Crescita Incrementale e Crescita Esponenziale

Si possono verificare due tipi di crescita: incrementale ed esponenziale. La prima si verifica quando abbiamo un aumento incrementale: ad esempio, il nostro livello di inglese è, supponiamo, a un livello B2 e tramite lo studio incrementiamo al livello successivo C1.

Un aumento esponenziale si verifica invece quando, come funziona per l’esponente matematico, il progresso avviene alla seconda, alla terza, alla quarta e così via.

Ovvero, per fare un esempio matematico:

Miglioramento incrementale: 2+1=3

Miglioramento esponenziale: 2²=4

Qual’è la maniera più veloce per progredire? Chiaramente l’esponenziale!

Riprendiamo il nostro livello di inglese. Con un miglioramento incrementale passerai da B1 a B2, DA B2 A C1…and so on. Con un miglioramento esponenziale potrai passare da B2 a C2, due livelli più avanti!

Perchè puntare sui propri punti di forza che sui propri punti deboli

Ok, mi dirai tu, non devo preparare l’esame di analisi matematica (e con le mie spiegazioni non arriveresti nemmeno al 18 😉 ), cosa c’entra questo con il miglioramento dei miei punti deboli?

Ce lo spiegano Timothy Ferris, autore del bestseller 4 ore alla settimana, e Richard Kock, autore di una serie di bestseller (anche lui!) sul principio 80/20 come 80/20 la formula vincente. Meno lavoro meno fatica, più risultati più successo, di cui abbiamo parlato in questo post: Sei Produttivo o soltanto Attivo? Pareto e Parkinson, 2 Approcci per Aumentare la Tua Produttività.

Partiamo da Ferris. Siamo franchi: tutti noi abbiamo dei veri e propri talenti, delle cose che solo noi riusciamo a fare così bene, ad imparare al volo, che ci vengono naturali, come respirare, mentre altre in cui ci sentiamo negati. Nei primi eccelliamo, gli altri ci guardano e ci dicono: ma come fai? Io ci ho messo una vita a capirlo, a farlo, ad impararlo…nei secondi questa domanda siamo noi a rivolgerla agli altri 🙂

Non è solo questione di impegno, di passione: ci sono dei campi, delle discipline, delle attitudini che per natura ci riescono bene e altre in cui siamo delle pippe.

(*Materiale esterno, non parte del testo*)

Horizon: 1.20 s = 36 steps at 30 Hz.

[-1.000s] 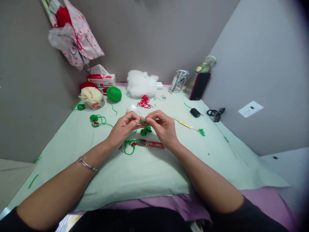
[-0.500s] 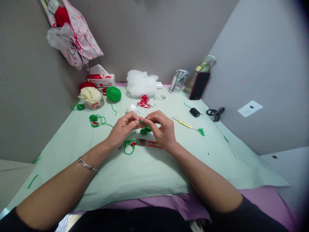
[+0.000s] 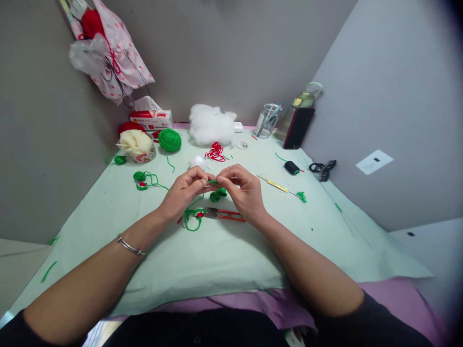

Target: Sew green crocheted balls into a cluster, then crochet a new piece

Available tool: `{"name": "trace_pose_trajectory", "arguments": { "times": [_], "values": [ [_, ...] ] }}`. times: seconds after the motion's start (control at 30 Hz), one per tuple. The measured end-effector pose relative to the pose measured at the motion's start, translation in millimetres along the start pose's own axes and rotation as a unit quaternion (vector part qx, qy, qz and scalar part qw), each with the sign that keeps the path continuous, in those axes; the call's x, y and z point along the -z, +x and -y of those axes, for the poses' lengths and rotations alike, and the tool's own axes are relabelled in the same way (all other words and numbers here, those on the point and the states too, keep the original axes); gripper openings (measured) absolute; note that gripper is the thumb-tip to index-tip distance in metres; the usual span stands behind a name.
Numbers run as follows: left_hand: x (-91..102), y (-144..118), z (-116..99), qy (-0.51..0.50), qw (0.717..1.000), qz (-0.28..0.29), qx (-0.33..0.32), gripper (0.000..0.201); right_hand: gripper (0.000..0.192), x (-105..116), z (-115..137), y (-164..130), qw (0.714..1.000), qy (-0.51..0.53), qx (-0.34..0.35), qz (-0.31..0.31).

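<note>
My left hand (image 3: pixel 183 193) and my right hand (image 3: pixel 243 192) meet over the middle of the table, fingertips pinched. Between them runs a short stretch of green yarn (image 3: pixel 211 182), each hand gripping it. Just below the fingertips is a small green crocheted piece (image 3: pixel 217 194), partly hidden by the fingers. Closer to me lie red-handled thread snips (image 3: pixel 224 214), their right end near my right wrist. At the tips of the snips rests a small red, white and green crocheted piece (image 3: pixel 198 215) with loose green yarn around it.
Behind the hands sit white stuffing (image 3: pixel 212 126), tangled red yarn (image 3: pixel 216 152) and a green yarn ball (image 3: pixel 170 140). Rightward are a yellow-handled crochet hook (image 3: pixel 278 185), a black thread spool (image 3: pixel 291 167) and a phone (image 3: pixel 299 128). Small crocheted pieces (image 3: pixel 140 177) lie left.
My fingertips have shifted slightly, and a little more of the green yarn shows between them. The things on the table stay where they were.
</note>
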<state>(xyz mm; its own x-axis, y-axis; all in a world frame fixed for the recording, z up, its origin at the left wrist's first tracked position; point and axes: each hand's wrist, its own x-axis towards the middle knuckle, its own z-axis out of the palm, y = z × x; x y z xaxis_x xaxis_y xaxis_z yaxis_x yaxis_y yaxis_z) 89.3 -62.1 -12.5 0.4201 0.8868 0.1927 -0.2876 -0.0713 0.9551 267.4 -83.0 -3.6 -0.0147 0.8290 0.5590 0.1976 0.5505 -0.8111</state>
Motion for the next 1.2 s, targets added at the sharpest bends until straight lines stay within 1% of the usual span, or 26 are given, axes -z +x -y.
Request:
{"name": "trace_pose_trajectory", "arguments": {
  "times": [0.3, 0.47, 0.53, 0.63, 0.77, 0.9, 1.0, 1.1, 1.13, 1.2],
  "values": [
    [-0.4, -0.3, -0.9, 0.002, 1.000, -0.005, 0.002, 0.012, 0.019, 0.7, 0.0, -0.6, 0.999, -0.033, 0.037, 0.020],
    [-3.1, -0.6, -1.5, 0.018, 1.000, 0.010, -0.003, 0.013, 0.020, 0.0, -2.6, -2.8, 0.985, -0.134, 0.104, 0.037],
    [-3.6, -0.5, -0.8, 0.022, 1.000, 0.010, -0.002, 0.013, 0.020, -0.8, -5.0, -3.4, 0.978, -0.169, 0.116, 0.047],
    [-2.5, 0.5, 1.3, 0.018, 1.000, 0.008, 0.002, 0.011, 0.018, -1.9, -8.0, -3.3, 0.977, -0.181, 0.101, 0.054],
    [-0.6, 2.4, 1.8, 0.001, 1.000, -0.007, 0.002, 0.011, 0.013, -0.8, -7.9, -1.8, 0.984, -0.149, 0.072, 0.060],
    [-0.3, 3.3, -0.5, -0.003, 1.000, -0.022, 0.010, 0.012, 0.017, 2.1, -4.4, -0.6, 0.986, -0.133, 0.085, 0.057],
    [0.6, 2.6, -0.1, 0.007, 1.000, -0.011, 0.012, 0.012, 0.020, 1.8, -3.0, -1.3, 0.982, -0.150, 0.097, 0.066],
    [1.8, 1.6, 1.4, 0.037, 0.999, -0.003, 0.017, 0.010, 0.019, 0.1, -4.4, -2.8, 0.974, -0.183, 0.099, 0.089],
    [1.9, 1.5, 1.6, 0.040, 0.999, -0.002, 0.020, 0.010, 0.018, -0.1, -5.2, -2.8, 0.975, -0.181, 0.091, 0.092],
    [1.2, 1.9, 0.8, 0.024, 0.999, -0.005, 0.024, 0.013, 0.016, 0.7, -6.5, -1.5, 0.986, -0.138, 0.052, 0.080]
  ]
}}
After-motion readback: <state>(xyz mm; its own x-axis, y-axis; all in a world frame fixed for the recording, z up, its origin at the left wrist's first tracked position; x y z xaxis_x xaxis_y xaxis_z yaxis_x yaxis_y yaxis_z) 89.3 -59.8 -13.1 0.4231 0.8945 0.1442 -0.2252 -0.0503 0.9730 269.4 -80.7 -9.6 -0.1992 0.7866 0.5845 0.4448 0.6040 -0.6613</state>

Certo, impegnandoci, mettendoci passione e impegno (a proposito di impegno, hai letto l’articolo Resisto Dunque Sono: come Diventare un Campione di Resilienza?) possiamo migliorare. ma è questo il punto: il miglioramento dei nostri punti deboli è incrementale, non esponenziale.

Ipotizziamo che io (non è un’ipotesi, è un dato di fatto purtroppo 🙁 ) non sia propriamente portato per le azioni manuali, tipo il bricolage. Ipotizziamo che io faccia un corso intensivo di bricolage, ci metta impegno, tempo e passione, mi schiacci anche un dito con il martello. Alla fine da negato, pessimo, divento mediocre.

Ottimo risultato! E’ un risultato incrementale però, ho fatto 2+1.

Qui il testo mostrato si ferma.